Intimidasi dan Pemagaran
Lembaga Bantuan Hukum (LBH) Semarang melaporkan bahwa sekitar 30 pegawai PT Laju Perdana Indah terlibat dalam aksi intimidasi terhadap peserta peringatan Hari Tani yang diinisiasi oleh Gerakan Masyarakat Petani Pundenrejo. Selain itu, pegawai perusahaan juga melakukan pemagaran di area lahan yang tengah digarap oleh para petani.
“Sejak tanggal 26, mereka sudah mulai datang. Hingga kini, mereka masih berkeliaran di sekitar lokasi kegiatan,” kata Fajar Muhammad Andhika, tim hukum petani Desa Pundenrejo. Ia menegaskan bahwa kegiatan yang diadakan oleh warga, seperti istighosah akbar, diskusi publik, hingga kesenian rakyat, semestinya berlangsung damai. Acara dengan tema ‘Ngurip-Nguripi Lahan’ tersebut justru dicemari dengan perlakuan intimidatif dari pihak perusahaan.
Pelanggaran Hak Asasi dan Kebebasan Berekspresi
Langkah PT Laju Perdana Indah tidak hanya melanggar aturan terkait kepemilikan tanah, tetapi juga mencederai hak asasi manusia, khususnya kebebasan berekspresi dan berpendapat. Fajar Muhammad menekankan bahwa intimidasi ini merupakan pelanggaran terhadap Pasal 28E ayat (3) UUD 1945 yang menjamin hak setiap orang untuk menyatakan pendapat.
“Perusahaan tidak seharusnya melakukan intimidasi, apalagi di saat warga tengah memperingati Hari Tani yang menjadi hak demokratis mereka. Ini jelas dilindungi oleh konstitusi,” tambahnya.

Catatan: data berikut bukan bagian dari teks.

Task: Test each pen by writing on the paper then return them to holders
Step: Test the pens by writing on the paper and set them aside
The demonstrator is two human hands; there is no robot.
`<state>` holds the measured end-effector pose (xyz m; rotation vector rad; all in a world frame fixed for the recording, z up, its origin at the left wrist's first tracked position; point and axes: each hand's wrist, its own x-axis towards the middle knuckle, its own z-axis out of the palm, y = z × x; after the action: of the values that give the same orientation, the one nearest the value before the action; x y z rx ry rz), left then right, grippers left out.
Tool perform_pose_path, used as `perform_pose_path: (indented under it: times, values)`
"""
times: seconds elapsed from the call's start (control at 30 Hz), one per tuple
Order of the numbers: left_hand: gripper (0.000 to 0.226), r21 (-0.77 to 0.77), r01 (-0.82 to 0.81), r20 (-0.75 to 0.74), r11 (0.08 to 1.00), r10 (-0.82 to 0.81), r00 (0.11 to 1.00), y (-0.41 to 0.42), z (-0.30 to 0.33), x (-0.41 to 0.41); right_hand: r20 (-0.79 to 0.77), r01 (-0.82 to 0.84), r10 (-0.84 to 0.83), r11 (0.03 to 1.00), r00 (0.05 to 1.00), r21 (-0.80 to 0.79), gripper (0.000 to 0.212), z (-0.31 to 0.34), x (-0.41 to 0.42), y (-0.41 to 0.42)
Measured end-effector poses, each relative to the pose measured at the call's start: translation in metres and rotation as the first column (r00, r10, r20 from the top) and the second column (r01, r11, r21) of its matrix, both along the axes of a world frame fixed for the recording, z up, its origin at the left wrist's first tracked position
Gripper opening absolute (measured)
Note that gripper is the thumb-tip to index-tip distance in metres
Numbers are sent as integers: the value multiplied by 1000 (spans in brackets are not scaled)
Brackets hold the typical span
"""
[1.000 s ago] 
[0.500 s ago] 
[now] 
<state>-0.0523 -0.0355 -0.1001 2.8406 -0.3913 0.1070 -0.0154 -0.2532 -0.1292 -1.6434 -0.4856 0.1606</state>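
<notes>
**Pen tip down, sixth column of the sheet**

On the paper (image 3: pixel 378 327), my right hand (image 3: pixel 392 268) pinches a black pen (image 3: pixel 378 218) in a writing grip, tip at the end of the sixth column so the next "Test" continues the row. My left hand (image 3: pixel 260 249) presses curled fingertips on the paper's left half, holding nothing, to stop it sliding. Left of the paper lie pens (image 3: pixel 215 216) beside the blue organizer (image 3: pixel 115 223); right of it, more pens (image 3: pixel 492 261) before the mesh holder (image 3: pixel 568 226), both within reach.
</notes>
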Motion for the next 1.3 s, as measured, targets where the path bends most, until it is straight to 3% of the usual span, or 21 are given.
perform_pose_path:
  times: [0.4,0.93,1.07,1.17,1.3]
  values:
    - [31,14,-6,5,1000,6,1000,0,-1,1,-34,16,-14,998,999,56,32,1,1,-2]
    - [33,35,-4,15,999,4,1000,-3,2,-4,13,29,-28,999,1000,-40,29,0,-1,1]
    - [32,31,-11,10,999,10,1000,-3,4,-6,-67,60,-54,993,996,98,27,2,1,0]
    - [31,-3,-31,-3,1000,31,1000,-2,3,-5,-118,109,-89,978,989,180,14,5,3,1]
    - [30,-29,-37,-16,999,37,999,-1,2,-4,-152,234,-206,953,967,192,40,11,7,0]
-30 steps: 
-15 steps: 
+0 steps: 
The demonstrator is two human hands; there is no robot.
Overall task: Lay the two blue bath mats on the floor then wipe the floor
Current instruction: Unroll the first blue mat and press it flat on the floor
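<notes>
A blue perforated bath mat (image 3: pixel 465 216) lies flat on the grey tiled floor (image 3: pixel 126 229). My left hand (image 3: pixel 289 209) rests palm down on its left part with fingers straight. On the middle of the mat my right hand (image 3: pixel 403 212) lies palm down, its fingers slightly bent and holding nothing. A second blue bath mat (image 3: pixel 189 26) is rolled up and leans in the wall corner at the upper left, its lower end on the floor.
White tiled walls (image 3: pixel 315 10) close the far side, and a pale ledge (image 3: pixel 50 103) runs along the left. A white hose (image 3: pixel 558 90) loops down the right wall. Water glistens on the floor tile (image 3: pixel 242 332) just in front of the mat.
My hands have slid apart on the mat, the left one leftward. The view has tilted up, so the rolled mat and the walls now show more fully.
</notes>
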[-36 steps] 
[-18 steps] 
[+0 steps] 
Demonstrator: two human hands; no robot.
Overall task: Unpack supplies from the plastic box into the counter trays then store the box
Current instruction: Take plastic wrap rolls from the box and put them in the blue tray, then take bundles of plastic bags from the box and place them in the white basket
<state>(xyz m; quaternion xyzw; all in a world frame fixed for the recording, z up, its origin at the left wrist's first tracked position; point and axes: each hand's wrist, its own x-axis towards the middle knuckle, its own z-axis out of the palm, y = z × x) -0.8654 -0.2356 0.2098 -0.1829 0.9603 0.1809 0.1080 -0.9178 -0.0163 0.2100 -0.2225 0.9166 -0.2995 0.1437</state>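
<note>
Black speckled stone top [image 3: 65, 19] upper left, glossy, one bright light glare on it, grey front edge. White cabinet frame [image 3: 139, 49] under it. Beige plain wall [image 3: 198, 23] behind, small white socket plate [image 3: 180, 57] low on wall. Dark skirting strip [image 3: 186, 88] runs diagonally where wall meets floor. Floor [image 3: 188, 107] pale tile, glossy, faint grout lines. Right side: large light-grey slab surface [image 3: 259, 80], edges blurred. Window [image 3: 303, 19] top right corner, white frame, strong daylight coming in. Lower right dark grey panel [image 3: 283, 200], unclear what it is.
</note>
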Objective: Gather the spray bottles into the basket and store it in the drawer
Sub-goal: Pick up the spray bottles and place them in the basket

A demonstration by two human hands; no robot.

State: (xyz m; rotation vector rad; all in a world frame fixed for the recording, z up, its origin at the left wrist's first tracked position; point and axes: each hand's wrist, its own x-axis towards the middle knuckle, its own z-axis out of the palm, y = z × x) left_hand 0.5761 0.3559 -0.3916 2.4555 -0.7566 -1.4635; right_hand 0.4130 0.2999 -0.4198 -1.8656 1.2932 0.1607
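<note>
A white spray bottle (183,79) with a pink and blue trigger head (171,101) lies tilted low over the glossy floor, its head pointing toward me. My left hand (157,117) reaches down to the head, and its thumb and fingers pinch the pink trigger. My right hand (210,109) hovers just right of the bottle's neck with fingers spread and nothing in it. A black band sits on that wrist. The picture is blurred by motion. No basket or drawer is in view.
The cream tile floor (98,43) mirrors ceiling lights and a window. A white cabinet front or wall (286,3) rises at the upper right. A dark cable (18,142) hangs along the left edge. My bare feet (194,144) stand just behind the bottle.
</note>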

Tuntutan Petani Pundenrejo
Sebagai respons atas insiden ini, petani Pundenrejo bersama mahasiswa dan masyarakat yang bersolidaritas mengeluarkan sejumlah pernyataan sikap untuk mengecam tindakan intimidasi tersebut. Berikut beberapa poin tuntutan mereka:
1. Mengecam tindakan intimidasi yang dilakukan PT Laju Perdana Indah karena melanggar hak kebebasan berekspresi dan menciptakan ketidakamanan bagi warga.
2. Menuntut aparat kepolisian agar tidak terlibat atau mendukung tindakan intimidasi tersebut.
3. Mendesak Kementerian ATR/BPN untuk tidak menerima permohonan perpanjangan izin dari PT Laju Perdana Indah.
4. Meminta Komnas HAM segera turun tangan untuk menghentikan segala bentuk intimidasi terhadap Gerakan Masyarakat Petani Pundenrejo.
5. Menuntut perlindungan khusus bagi petani perempuan yang merasa terancam oleh tindakan intimidatif.
Perjuangan Petani yang Tertindas
Kejadian ini menambah panjang deretan kasus penindasan terhadap petani di Indonesia, yang ironisnya terjadi di momen peringatan Hari Tani. Para petani berharap agar pemerintah, lembaga hukum, dan instansi terkait segera mengambil tindakan tegas untuk menghentikan segala bentuk intimidasi serta mengembalikan hak pengelolaan lahan kepada rakyat, sebagaimana diamanatkan oleh Pasal 33 ayat (3) UUD 1945.
“Kami petani sebagai rakyat menyampaikan aspirasi agar pemerintah memikirkan nasib para petani yang ada di Indonesia ini” tutup salah satu perwakilan petani Pundenrejo.
Dengan meningkatnya sorotan publik, para petani kini menunggu keadilan dari pemerintah dan berharap tanah yang menjadi sumber penghidupan mereka tidak dirampas oleh korporasi besar tanpa dasar hukum yang sah.